Le Diable aux champs/7/Scène 3

Calmann Lévy (p. 303-304).



SCÈNE III


Sur le théâtre des marionnettes, qui représente une maison de campagne


CASSANDRE, PIERROT, son jardinier.

CASSANDRE. — Oui, je te dis que tu es un imbécile, et que si tu te fais vacciner, je te chasse de mon service.

PIERROT. — Dame ! je n’y tiens pas beaucoup, monsieur Cassandre ; mais on m’a dit que ça me conserverait le teint frais.

CASSANDRE. — Voyez l’animal, avec son teint ! une figure de navet, avec des yeux de betterave !

COTTIN, dans le public, riant aux éclats. — Ah ! voilà les pièces que j’aime ! C’est quand il y a des légumes dedans !

CASSANDRE, sur le théâtre. — Je te dis que je t’interdis la vaccine ! C’est une invention du diable !

PIERROT. — Pourquoi donc ça ?

CASSANDRE. — Parce qu’elle est nouvelle.

LE CURÉ DE NOIRAC, dans le public. — Bou ! c’est une pièce contre les conservateurs. Gare à nous !

LE CURÉ DE SAINT-ABDON. — Bah, bah ! il est permis de rire ! Nous ne rions pas si souvent !…

PIERROT. — On m’a dit pourtant que ça empêchait la petite vérole.

GERMAIN, dans le public, tout haut. — C’est vrai que ça l’empêche ! Faut pas dire le contraire !

CASSANDRE, sur le théâtre, se tournant vers le public. — Moi je vous dis le contraire. (Parlant à Pierrot.) Et vous êtes une bête de me contredire. On n’empêchera jamais la petite vérole.

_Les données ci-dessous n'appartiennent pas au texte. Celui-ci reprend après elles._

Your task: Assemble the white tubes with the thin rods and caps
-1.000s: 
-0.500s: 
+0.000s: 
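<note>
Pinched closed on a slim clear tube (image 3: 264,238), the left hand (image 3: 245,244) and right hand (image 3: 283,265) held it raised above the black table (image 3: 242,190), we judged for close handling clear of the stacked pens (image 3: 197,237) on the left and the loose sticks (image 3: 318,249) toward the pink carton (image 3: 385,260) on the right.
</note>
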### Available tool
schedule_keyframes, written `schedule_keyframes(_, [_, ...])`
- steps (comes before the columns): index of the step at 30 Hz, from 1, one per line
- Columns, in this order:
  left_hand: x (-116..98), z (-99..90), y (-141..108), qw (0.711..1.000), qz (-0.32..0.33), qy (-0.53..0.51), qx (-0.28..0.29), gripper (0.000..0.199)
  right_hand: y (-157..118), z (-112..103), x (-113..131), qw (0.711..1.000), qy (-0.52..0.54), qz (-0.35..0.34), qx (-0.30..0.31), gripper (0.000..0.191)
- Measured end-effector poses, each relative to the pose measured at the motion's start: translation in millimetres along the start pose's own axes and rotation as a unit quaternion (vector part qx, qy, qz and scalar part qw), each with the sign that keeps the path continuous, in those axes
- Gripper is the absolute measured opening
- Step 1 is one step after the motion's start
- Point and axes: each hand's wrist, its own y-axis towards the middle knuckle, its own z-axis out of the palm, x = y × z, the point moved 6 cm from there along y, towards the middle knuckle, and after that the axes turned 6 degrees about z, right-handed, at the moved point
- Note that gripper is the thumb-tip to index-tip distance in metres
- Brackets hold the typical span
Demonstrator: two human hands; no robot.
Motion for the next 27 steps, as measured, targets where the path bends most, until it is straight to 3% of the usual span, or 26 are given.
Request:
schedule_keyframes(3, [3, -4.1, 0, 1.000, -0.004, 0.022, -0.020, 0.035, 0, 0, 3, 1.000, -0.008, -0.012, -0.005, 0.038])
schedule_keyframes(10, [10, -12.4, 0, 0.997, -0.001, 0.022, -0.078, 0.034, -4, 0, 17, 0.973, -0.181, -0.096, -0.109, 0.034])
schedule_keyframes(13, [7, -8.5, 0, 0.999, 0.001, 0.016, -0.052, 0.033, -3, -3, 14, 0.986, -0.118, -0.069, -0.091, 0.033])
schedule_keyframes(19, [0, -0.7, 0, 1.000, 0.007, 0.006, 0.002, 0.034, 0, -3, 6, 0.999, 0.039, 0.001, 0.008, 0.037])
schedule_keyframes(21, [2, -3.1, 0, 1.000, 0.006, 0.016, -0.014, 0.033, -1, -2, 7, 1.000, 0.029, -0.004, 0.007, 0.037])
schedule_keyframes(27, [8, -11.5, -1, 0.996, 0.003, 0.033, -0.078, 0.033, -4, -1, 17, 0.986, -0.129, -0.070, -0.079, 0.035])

GERMAIN, dans le public. — Eh si !

CASSANDRE, sur le théâtre, à Pierrot. — Tu n’es qu’un malhonnête de m’interrompre, et si ça t’arrive encore, je te ferai tâter de ma canne.

GERMAIN, dans le public — Est-il méchant et obstiné, ce vieux-là, avec sa tête de chanvre ?

CASSANDRE, sur le théâtre. — Encore ? Tu m’appelles tête de chanvre !

PIERROT. — Je n’ai rien dit, monsieur.

CASSANDRE. — Si fait !

(Il lève sa canne.)

GERMAIN, dans le public. — C’est pas lui, c’est moi !

CASSANDRE, sur le théâtre. — Tu dis que c’est toi, tu t’en vantes ! Eh bien, attends !

(Il rosse Pierrot, qui se sauve. Cassandre, en voulant le poursuivre, tombe sur le nez. Grands éclats de rire et trépignements de joie des paysans, qui s’écrient : )

C’est bien fait ! c’est bien fait !

(Ils applaudissent. Une petite fille entre et parle bas à Jenny, qui sort. Florence la suit des yeux avec étonnement. La pièce continue.)